**INPUT FOR THIS TASK:**

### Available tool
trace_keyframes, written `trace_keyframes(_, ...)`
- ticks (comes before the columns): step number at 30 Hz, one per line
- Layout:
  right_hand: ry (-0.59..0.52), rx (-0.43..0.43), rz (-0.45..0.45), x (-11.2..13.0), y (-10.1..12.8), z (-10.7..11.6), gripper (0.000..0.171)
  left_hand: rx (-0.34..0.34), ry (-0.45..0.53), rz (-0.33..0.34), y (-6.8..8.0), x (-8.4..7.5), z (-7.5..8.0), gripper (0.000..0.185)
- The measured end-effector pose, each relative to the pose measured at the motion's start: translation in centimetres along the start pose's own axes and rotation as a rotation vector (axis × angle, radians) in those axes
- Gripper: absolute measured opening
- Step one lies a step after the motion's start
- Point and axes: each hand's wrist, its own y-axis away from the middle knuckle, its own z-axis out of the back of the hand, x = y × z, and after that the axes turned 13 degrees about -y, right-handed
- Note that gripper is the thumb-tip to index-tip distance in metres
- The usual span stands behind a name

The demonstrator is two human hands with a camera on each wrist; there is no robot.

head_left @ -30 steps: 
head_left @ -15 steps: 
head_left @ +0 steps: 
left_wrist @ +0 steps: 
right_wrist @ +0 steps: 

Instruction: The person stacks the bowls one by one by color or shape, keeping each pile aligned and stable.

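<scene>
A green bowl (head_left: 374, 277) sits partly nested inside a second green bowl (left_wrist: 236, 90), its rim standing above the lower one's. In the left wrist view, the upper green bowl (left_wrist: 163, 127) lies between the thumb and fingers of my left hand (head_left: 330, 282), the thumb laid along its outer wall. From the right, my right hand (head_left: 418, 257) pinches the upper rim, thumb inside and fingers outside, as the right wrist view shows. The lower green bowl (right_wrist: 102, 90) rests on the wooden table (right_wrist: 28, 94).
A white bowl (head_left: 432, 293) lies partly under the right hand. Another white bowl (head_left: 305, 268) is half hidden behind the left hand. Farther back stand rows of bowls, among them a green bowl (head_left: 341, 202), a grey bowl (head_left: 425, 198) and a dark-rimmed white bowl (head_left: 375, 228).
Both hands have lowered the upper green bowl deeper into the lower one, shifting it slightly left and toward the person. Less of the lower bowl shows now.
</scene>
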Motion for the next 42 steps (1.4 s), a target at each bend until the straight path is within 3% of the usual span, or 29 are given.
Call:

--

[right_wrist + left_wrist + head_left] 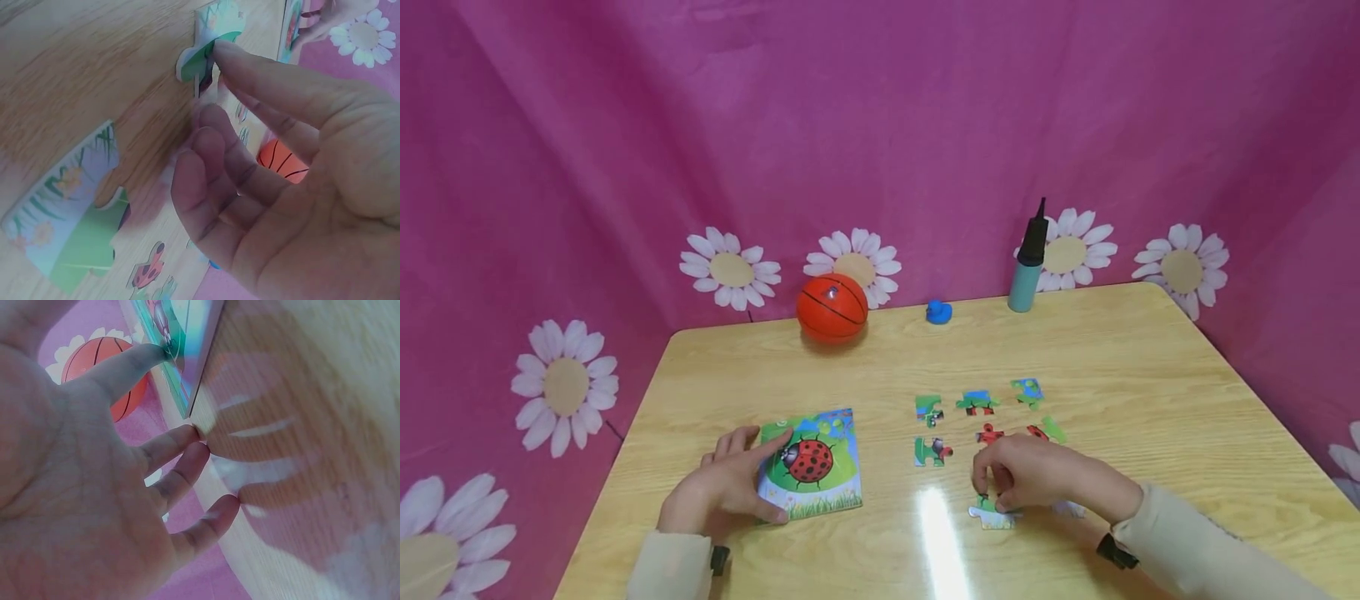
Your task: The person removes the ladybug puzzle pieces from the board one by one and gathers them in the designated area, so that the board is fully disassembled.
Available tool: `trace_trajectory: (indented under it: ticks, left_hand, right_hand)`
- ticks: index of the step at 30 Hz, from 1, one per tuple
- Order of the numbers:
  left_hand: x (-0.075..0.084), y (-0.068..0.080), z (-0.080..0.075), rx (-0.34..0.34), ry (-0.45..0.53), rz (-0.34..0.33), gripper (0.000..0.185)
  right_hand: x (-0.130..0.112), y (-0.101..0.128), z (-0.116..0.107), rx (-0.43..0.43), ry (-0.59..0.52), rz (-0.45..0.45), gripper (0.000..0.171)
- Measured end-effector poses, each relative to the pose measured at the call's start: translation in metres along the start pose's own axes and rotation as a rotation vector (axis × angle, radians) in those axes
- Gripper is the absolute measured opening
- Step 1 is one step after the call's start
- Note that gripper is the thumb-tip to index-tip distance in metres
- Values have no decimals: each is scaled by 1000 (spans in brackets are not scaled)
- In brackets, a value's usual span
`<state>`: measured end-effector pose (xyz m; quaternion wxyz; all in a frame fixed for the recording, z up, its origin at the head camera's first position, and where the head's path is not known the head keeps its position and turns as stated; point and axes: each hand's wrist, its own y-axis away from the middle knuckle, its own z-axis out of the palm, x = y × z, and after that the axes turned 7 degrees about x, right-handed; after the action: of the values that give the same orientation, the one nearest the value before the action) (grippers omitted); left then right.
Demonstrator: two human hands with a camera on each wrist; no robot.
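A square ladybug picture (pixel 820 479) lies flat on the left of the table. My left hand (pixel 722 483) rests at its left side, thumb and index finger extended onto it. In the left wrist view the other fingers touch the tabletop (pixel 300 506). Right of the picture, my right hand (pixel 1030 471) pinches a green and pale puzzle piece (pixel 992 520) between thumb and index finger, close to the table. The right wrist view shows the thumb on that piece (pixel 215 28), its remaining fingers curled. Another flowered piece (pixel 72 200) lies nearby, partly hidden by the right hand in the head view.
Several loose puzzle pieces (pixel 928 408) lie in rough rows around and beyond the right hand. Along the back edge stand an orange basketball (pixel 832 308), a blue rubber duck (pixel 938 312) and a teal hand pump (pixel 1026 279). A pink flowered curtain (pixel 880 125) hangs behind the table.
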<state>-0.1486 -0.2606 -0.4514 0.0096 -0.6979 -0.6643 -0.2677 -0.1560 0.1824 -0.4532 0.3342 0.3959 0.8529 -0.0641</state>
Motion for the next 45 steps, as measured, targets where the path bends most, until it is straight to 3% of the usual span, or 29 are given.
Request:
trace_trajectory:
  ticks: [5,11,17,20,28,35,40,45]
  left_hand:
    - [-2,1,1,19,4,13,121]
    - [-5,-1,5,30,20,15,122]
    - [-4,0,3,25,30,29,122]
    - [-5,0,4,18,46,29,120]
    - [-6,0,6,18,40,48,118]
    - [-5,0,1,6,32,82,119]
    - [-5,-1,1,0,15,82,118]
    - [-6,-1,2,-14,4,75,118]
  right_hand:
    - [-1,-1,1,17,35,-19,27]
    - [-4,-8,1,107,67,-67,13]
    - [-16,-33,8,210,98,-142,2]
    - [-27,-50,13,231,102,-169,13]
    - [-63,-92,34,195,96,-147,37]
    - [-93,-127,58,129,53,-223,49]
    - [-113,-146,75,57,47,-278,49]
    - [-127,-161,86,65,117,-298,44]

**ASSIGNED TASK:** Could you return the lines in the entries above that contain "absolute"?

**TASK RESULT:**
- Gripper: absolute measured opening
- Gripper is the absolute measured opening

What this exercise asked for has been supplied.